Chodzą słuchy, że nowy system operacyjny dla iPhone’ów ma mieć wbudowany specjalny tryb przystosowany do… pisania SMS-ów w kinie. Serio. W pierwszej chwili człowiek ma ochotę się oburzyć, nie?
Większość normalnych ludzi wybiera się do kina, żeby obejrzeć film. A tę część, która idzie tam dla celów głównie spożywczych albo głównie towarzyskich, należałoby raczej edukować w zakresie podstawowej kultury i nieprzeszkadzania innym. Dlaczego więc zamiast wychowania, mielibyśmy im dawać jeszcze wygodniejsze narzędzia do irytowania współwidzów?
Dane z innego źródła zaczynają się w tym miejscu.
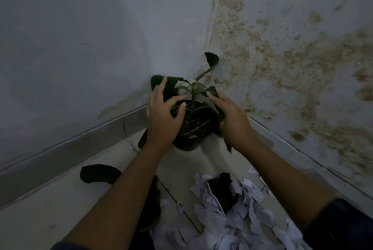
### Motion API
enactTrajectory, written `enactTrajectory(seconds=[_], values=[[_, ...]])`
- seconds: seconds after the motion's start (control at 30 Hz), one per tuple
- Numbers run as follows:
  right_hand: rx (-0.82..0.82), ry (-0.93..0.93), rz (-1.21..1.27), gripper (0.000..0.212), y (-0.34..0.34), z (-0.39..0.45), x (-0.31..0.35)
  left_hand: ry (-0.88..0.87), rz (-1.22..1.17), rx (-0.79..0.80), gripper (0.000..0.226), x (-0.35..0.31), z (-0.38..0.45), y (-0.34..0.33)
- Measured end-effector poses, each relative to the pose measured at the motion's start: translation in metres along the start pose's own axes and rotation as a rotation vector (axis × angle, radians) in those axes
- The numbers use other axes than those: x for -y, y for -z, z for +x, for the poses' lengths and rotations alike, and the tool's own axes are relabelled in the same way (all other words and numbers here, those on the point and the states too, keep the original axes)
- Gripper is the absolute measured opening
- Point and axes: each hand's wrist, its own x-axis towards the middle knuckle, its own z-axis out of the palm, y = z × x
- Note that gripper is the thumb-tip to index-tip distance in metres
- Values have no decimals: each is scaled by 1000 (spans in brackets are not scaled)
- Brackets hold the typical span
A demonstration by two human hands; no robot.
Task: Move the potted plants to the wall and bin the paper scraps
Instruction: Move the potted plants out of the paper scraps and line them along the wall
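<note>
A small green plant in a black pot (pixel 194 130) stands on the floor in the corner where two walls meet. My left hand (pixel 163 117) lies over the pot's left rim with fingers spread and loosely bent among the leaves. Flat against the pot's right side is my right hand (pixel 232 118), its fingers straight. A heap of white paper scraps (pixel 238 221) covers the floor near me. A second dark pot (pixel 221 191) sits half buried in the heap. A third plant's dark leaf (pixel 101 173) shows beside my left arm.
The left wall (pixel 80 38) is plain grey with a metal skirting strip (pixel 70 149). The right wall (pixel 292 58) is stained and flaking. Pale floor tiles (pixel 50 209) stretch out at lower left.
</note>
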Motion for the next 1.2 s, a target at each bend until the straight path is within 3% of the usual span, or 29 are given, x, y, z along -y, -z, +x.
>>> enactTrajectory(seconds=[0.1,0.33,0.47,0.6,0.7,0.97,1.2], values=[[-10,56,5,71,0,-21,-2,-22,121,102,29,2,4,6],[128,47,-135,97,-1,-50,-23,-166,304,176,37,14,-13,13],[293,-5,-211,100,-1,-59,-22,-170,531,506,41,24,-23,25],[298,-4,-186,87,0,-60,-11,-113,552,717,49,23,-19,39],[283,-13,-157,77,5,-59,1,-63,501,736,49,18,-14,54],[348,-82,-145,78,17,-58,33,-106,532,847,59,4,-21,94],[357,-158,-157,75,26,-58,40,-224,471,864,44,-19,-25,118]])
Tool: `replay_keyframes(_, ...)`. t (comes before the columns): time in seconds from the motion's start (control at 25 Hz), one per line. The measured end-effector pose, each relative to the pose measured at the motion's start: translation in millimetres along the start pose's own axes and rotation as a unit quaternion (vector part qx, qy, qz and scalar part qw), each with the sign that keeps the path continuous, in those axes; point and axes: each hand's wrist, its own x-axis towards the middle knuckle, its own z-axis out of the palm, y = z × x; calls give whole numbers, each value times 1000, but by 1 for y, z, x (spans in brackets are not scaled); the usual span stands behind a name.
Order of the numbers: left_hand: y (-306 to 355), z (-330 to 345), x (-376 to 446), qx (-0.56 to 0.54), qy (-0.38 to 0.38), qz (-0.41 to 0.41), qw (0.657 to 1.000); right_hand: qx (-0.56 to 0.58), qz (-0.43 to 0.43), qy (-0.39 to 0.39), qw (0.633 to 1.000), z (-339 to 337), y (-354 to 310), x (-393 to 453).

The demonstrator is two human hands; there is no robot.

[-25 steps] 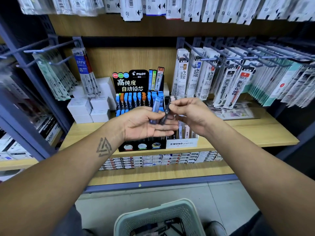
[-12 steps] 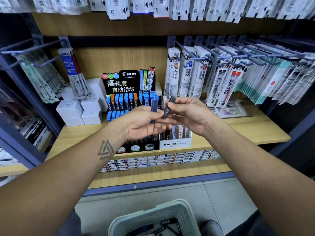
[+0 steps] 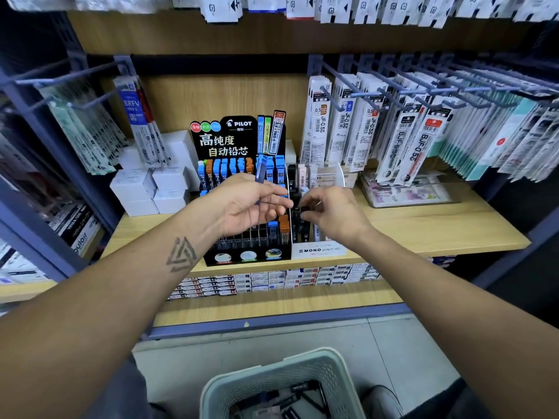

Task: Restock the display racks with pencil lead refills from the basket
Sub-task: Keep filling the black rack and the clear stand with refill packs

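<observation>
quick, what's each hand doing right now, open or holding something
Left hand: holds a blue lead refill case upright in its fingers.
Right hand: fingers curled, pinching a black refill case at the MONO rack.

The black Pilot display rack (image 3: 242, 137) is showing white lettering with red, green and blue dots, its lead refill cases (image 3: 273, 172) standing in blue and orange. The basket (image 3: 257, 385) is showing pale green with a perforated pattern. The shelf (image 3: 423, 225) is showing light wood grain.
</observation>
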Motion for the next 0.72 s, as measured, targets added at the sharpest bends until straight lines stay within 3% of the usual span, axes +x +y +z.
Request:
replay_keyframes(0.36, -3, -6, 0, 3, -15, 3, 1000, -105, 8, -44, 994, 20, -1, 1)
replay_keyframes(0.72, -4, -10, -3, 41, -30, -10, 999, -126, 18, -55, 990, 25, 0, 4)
Podstawowy problem z wychowywaniem społeczeństwa jest taki, że trwa to okropnie długo. I wymagałoby skoordynowanych zarówno odgórnych, jak i oddolnych działań. Odgórnych – czyli na przykład wyświetlania przed filmem spotu którejś z sieci komórkowych z prośbą o wyłączenie telefonów – bardzo dawno już w kinie nie widziałam. Oddolne – zaobserwowałam dokładnie raz w życiu. Cały czas żyjemy w społeczeństwie nienauczonym dbania o dobro wspólne, niezależnie czy to dobro wspólne miałoby postać czystych chodników czy niezakłóconego seansu w kinie. Nie umiemy zwracać innym uwagi i nie potrafimy przyjąć zasłużonej krytyki. I jednej, i drugiej stronie zwrócenie komuś uwagi niebezpiecznie kojarzy się z czepialstwem, pieniactwem i kapusiami.
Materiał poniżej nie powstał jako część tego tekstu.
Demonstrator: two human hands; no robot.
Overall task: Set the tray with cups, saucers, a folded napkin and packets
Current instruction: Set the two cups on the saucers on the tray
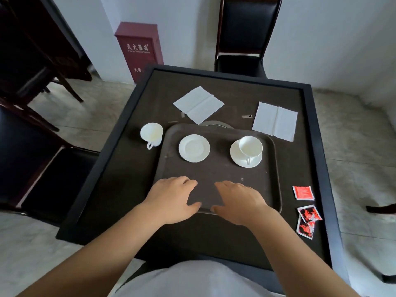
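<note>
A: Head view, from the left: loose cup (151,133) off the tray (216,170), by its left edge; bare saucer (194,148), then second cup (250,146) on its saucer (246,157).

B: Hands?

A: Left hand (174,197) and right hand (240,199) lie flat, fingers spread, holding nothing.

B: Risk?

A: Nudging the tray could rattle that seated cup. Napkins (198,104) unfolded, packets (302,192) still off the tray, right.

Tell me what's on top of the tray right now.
On the tray: a bare saucer, a cup on a second saucer, and both hands near its front edge. The tray surface beneath them is hidden.
</note>
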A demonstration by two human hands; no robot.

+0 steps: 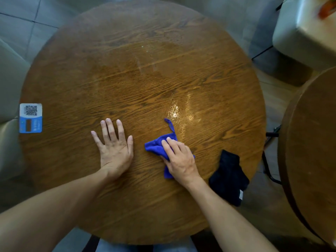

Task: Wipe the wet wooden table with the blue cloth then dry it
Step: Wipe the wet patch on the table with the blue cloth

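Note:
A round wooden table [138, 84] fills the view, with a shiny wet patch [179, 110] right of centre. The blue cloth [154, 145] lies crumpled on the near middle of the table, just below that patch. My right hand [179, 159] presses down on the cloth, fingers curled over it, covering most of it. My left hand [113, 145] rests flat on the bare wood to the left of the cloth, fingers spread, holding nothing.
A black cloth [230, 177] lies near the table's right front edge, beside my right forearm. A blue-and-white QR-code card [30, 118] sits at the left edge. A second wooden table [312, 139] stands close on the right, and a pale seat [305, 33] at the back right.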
Ale pomysły ludzi od iPhone’ów powstają przecież z daleka od naszego podwórka, może problem jest więc nieco szerszy. W zasadzie, można by się zacząć zastanawiać, dlaczego ludzie w ogóle mają ochotę w kinie sięgać po telefon. Może przystosowani do pędzącego w szaleńczym tempie świata mają aż taki problem ze skupieniem na czymś uwagi przez dłużej niż 10 minut? Może filmy są tak nudne, że aż trzeba się w trakcie zająć czymś innym? Szczerze mówiąc, znam dziewczynę, dla której jednym z wyznaczników jakości filmu jest to, czy i w którym momencie zacznie sprawdzać na telefonie, ile zostało czasu do końca seansu.
A może do tego stopnia jesteśmy wrośnięci w social media, że wylogowanie się na półtorej godziny staje się nie do pomyślenia? Skąd Facebook, Twitter i inne serwisy wiedziałyby, czy film nam się podoba, gdybyśmy na bieżąco nie zdawali z niego relacji? Jak znajomi mieliby przetrwać tyle czasu bez naszych błyskotliwych rozmów o kotach, filmikach z YouTube’a i nowej fryzurze Cumberbatcha? Jak nasze relacje z bliskimi miałyby funkcjonować, skoro partner po pół godziny obraża się, że jeszcze nie odpisaliśmy, a rodzice po dwóch nieodebranych połączeniach zakładają, że zginęliśmy w drastycznych okolicznościach? Jak żyć? I jak sobie wyobrazić, że kiedyś ludzie musieli chyba być bardziej wyluzowani, bo z obrażaniem się i wyciąganiem strasznych wniosków trzeba było poczekać choćby tych kilka dni na listonosza…
Współczesny świat wytworzył w nas masę nowych, czasem dziwacznych potrzeb, i nie ma się co dziwić, że sięgnięcie po telefon nawet w kinie może kogoś kusić. Pewnie każdego czasem kusi. Problem w tym, że dla tej pokusy często nie ma żadnej przeciwwagi. Ani sekundy refleksji o tym, że ekran telefonu w ciemności kinowej sali jest jak reflektor albo złowieszcza lampa na przesłuchaniu i nie tylko odwraca uwagę od filmu, ale po prostu wali po oczach ludzi obok nas i we wszystkich rzędach za nami. Empatia naprawdę nie jest mocną stroną współczesnej ludzkości.
Może więc pomysł ludzi od iPhone’a nie jest wcale taki niedorzeczny i oburzający? Jeśli tryb esemesowania w kinie automatycznie redukowałby jasność ekranu do mniej bolesnego dla otoczenia poziomu, to może warto spróbować? I podpowiedzieć takie rozwiązanie wszystkim pozostałym producentom telefonów?
Widzę tylko jeden potencjalny problem – o ile ten kinowy tryb nie będzie się magicznie sam włączał po wejściu do kina, większość dzisiejszych przeszkadzaczy i tak nawet nie pomyśli o tym, żeby go ustawić. I to tyle, jeśli chodzi o naprawianie świata.